La réduction de 50 points de base a peut-être surpris beaucoup de monde, mais nous signalons depuis un certain temps que la Fed est largement en retard dans la réduction des taux. Avant la décision de politique monétaire, l’écart entre le taux des Fed Funds et les obligations à deux ans était le plus élevé depuis 45 ans. L’extrémité courte maturité de la courbe est la plus sensible aux mouvements de taux d’intérêt, et l’inversion indique que le marché anticipe des baisses plus importantes dans les mois à venir.
L’équilibre des risques a changé
Cette fois-ci, la réduction était bien anticipée après que le président de la Fed, Jerome Powell, a déclaré que «le temps est venu pour la politique de s’ajuster» lors de son discours de Jackson Hole. La décision de M. Powell a été influencée par de nouvelles données sur le marché du travail et l’inflation. Le marché du travail a continué à montrer un ralentissement avec une augmentation du taux de chômage et un rythme de création d’emplois plus modéré, augmentant les risques autour de l’objectif d’un emploi maximum. La poursuite des progrès vers l’objectif d’une inflation de 2 % a en revanche réduit les risques liés à l’objectif de stabilité des prix. Cela a permis un meilleur équilibre entre les deux objectifs statutaires de la Fed, exigeant un ajustement de la politique.

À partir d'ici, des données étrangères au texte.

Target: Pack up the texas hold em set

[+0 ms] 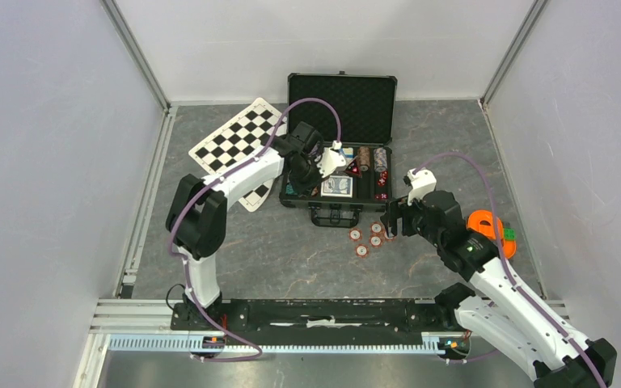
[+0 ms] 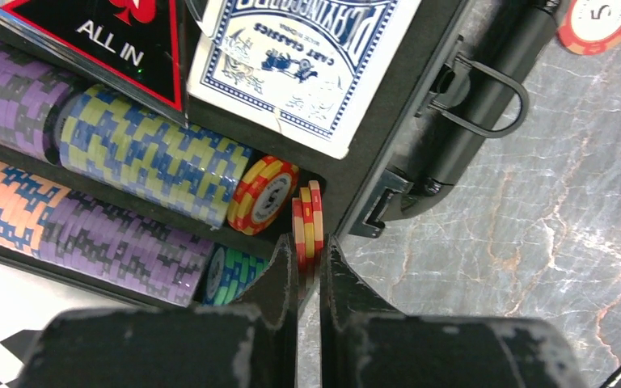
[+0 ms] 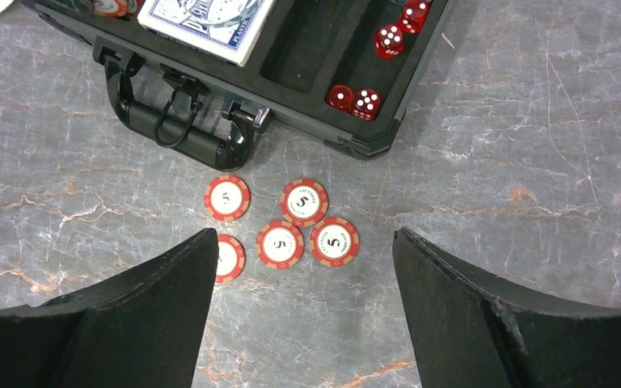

En conséquence, les bons du Trésor américain (Bloomberg US Aggregate Treasuries Index) ont récupéré les pertes subies plus tôt dans l’année et ont affiché des retours sur investissement positifs chaque mois depuis mai.
Les bons rendements des obligations d'État américaines après la première baisse des taux d'intérêt
Source: Bloomberg, Jupiter, as at 30.04.24. US Treasuries is Bloomberg Treasuries Index.
En dépit de la reprise, les bons du Trésor américain pourraient encore offrir une bonne valeur. Le graphique ci-dessus montre que le début du cycle de réduction des taux de la Fed est de bon augure pour les obligations d’État américaines. Le graphique, qui reprend des données remontant à 1973, montre une tendance à la hausse des retours sur investissement totaux au cours des trois années suivant la première baisse des taux dans un cycle d’assouplissement.
Alors que de nombreux acteurs du marché ont déjà signalé que l’essentiel de la hausse des bons du Trésor pourrait être derrière nous, nous ne sommes pas d’accord avec une telle évaluation. Historiquement, les marchés ont tendance à sous-évaluer l’ampleur de l’assouplissement monétaire.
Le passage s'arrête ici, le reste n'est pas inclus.